You know the call... A fantastic family with the due date that is "close to your departure date but will probably give birth before you leave". It can be hard to resist the extra income from that one bonus client, but the stress incurred of either hoping they birth in time, arranging backup and/or being up all night with them when you should be packing is really NOT worth it.

This applies to other major life events as well! Years ago I said YES to a family whose due date was my moving date. What are the chances? I thought... Well, it turns out the chances were very good. It was a gorgeous birth and I loved being there, but it left my husband to pick up the pieces with two young children in tow.

Have a fantastic backup partner or two. Trust them.

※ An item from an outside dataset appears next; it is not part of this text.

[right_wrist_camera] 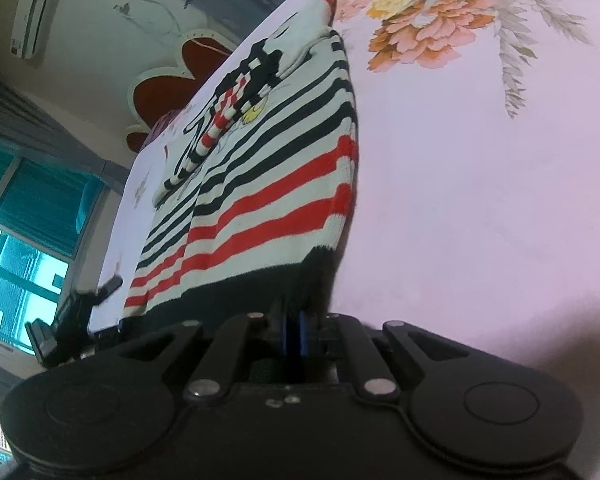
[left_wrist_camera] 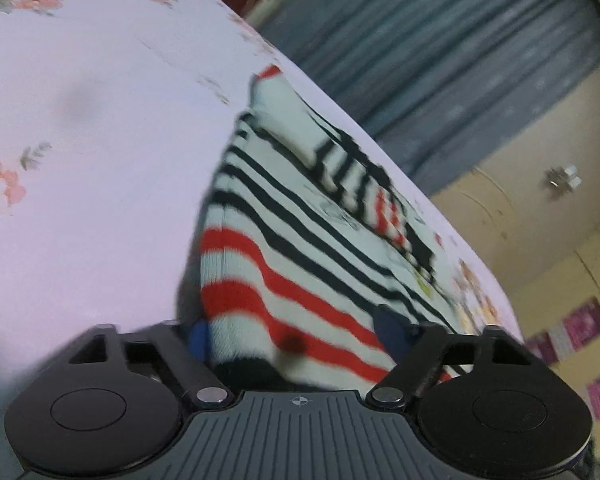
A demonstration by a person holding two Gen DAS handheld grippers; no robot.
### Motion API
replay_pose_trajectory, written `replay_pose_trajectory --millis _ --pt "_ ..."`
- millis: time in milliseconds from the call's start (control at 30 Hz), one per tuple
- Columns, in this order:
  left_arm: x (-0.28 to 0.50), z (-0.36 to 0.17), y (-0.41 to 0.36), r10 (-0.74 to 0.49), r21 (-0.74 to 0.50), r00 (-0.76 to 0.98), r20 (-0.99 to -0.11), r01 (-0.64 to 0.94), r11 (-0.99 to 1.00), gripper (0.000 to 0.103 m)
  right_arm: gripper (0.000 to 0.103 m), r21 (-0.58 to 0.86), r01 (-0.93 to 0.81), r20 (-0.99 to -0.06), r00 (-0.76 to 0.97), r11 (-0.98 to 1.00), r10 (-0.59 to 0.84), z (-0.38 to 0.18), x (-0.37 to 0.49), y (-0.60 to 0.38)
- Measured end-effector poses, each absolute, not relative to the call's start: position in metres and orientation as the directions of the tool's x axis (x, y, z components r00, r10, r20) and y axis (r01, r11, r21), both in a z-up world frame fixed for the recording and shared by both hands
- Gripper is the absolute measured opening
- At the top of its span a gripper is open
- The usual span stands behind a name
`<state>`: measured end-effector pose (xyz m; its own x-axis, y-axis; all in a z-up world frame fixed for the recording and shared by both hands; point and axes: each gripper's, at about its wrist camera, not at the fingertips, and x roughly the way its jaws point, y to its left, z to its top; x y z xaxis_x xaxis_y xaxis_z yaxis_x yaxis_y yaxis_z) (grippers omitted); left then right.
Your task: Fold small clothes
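Note:
A small knitted sweater with white, black and red stripes lies flat on the pink floral bed sheet, sleeves folded across its chest. My left gripper is open. The sweater's red-striped lower corner lies between its blue pads, which stand well apart. In the right wrist view the same sweater stretches away from me, and my right gripper is shut on its black hem at the near right corner.
The sheet spreads wide to the right, with a large flower print. Beyond the bed are a red and cream headboard, grey curtains, a window and a wall air conditioner. A black object sits by the hem's far-left end.

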<state>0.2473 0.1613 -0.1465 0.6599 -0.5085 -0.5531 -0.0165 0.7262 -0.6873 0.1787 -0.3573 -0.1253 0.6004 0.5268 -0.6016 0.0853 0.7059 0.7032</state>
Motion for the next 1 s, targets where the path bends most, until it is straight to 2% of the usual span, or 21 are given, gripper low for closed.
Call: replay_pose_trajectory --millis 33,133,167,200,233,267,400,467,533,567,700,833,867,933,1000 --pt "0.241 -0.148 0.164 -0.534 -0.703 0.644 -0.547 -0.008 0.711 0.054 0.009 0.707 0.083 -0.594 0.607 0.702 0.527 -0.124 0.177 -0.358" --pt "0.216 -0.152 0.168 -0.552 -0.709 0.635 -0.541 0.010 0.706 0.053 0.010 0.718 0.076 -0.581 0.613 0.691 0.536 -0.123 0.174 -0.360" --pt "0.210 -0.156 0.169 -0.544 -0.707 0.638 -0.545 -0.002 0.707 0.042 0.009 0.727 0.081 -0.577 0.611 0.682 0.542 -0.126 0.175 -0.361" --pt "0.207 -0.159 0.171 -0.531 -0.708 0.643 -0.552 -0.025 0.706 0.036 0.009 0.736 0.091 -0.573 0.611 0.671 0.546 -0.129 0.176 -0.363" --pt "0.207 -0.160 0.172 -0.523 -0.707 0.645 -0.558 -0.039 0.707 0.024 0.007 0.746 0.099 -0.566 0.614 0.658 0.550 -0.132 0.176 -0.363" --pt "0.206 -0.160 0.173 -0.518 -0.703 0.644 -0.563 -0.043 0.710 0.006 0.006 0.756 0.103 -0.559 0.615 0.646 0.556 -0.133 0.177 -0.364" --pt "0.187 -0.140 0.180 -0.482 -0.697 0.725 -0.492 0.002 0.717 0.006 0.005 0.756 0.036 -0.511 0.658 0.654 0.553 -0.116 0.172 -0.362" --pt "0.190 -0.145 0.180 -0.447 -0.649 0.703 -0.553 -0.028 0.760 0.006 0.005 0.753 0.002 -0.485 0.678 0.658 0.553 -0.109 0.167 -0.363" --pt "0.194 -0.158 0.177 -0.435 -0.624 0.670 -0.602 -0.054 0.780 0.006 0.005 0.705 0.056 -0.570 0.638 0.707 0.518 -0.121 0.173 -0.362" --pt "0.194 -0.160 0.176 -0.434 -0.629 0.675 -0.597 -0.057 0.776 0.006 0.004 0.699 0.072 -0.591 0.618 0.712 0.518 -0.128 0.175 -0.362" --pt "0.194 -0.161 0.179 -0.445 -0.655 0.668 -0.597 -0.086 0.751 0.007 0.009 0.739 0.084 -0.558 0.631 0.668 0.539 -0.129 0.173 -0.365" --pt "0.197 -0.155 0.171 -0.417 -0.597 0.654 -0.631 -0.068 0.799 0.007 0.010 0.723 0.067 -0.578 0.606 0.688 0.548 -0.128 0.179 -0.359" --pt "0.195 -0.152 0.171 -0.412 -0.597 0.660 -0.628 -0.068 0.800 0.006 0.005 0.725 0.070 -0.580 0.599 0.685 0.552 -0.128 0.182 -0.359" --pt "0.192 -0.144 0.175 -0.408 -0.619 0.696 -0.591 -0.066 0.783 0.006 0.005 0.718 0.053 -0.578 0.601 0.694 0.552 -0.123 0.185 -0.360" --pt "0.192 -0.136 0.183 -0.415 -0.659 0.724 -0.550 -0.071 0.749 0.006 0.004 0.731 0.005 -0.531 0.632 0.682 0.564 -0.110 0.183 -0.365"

This is not easy for those of you who live in more isolated communities, and sometimes is simply not possible. Still, an upcoming holiday can be a great chance to reach out and build connections with other local doulas while seeking a strong backup relationship.  Know that should your client go into labor when you're away, your backup doula may not care for them in the exact way that you might have, but trust that your backup partner is holding your client's best interests at heart.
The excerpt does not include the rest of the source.